About this exercise> Read through the listing below and return only the lines containing "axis".

Recorded information>
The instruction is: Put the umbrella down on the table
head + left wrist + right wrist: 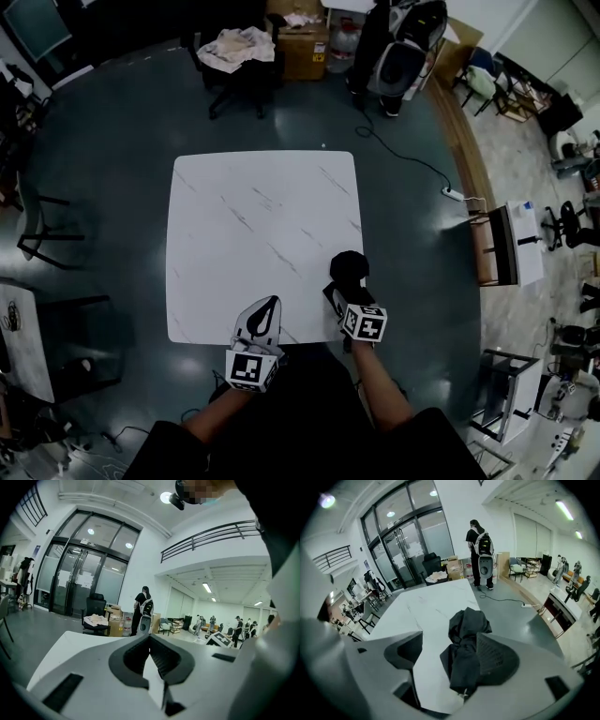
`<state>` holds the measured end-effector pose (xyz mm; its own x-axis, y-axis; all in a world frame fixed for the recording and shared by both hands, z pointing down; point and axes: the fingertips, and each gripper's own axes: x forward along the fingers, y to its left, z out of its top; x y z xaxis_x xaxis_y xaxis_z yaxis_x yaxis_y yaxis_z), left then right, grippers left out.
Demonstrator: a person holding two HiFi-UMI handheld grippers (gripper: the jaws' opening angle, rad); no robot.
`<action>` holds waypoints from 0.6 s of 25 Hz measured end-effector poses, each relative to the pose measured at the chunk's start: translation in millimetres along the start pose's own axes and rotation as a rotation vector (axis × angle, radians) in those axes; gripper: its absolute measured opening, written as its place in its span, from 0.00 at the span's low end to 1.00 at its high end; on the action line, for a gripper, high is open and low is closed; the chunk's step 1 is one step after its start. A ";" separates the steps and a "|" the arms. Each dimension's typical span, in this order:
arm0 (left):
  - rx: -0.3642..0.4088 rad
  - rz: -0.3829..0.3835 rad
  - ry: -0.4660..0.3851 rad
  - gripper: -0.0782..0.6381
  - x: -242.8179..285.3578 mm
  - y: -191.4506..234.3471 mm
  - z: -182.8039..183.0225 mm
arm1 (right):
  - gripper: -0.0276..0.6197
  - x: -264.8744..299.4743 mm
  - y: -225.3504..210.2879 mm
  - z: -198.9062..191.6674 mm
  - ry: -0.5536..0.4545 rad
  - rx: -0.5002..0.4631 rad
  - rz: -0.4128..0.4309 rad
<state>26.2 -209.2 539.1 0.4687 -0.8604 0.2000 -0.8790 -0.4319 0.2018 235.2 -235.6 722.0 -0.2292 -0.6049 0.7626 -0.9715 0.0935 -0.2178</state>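
- Your right tool (449, 651) stands wide open, jaws either side of the umbrella (465, 634).
- The umbrella lies on the bench (253, 216), near its right edge.
- Your left tool (150, 639) is closed, empty.

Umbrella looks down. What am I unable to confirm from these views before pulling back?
- Umbrella near end: in the head view it lies under the right gripper; in the right gripper view it is behind the right-hand jaw.
- Cloth touching that jaw or clear of it: their overlap in the right gripper view hides this.
- Umbrella from the other side: the left gripper looks across the room, so its view misses it.
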 end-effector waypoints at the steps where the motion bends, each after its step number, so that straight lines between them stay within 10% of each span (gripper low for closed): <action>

Result>
`<state>` holds the measured end-effector pose (xyz mm; its own x-axis, y-axis; all in a world frame fixed for the recording and shared by both hands, z pointing down; point and axes: the fingertips, and each gripper's own axes: x forward along the fingers, y to its left, z out of its top; x y z xaxis_x xaxis_y xaxis_z yaxis_x yaxis_y yaxis_z), left then right, grippers left out.
`<action>` holds waypoints from 0.6 s of 25 Hz measured end-effector poses, each relative to the pose measured at the chunk's start: translation in millimetres along the start pose's own axes and rotation as a rotation vector (axis × angle, radians) in those axes; gripper: its absolute measured opening, written as its place in its span, from 0.00 at the span's low end to 1.00 at its high end; on the action line, for a gripper, high is open and low is closed; the chunk's step 1 is one step after its start. A ";" separates the steps and a "|" the arms. Each dimension's typical span, in this order:

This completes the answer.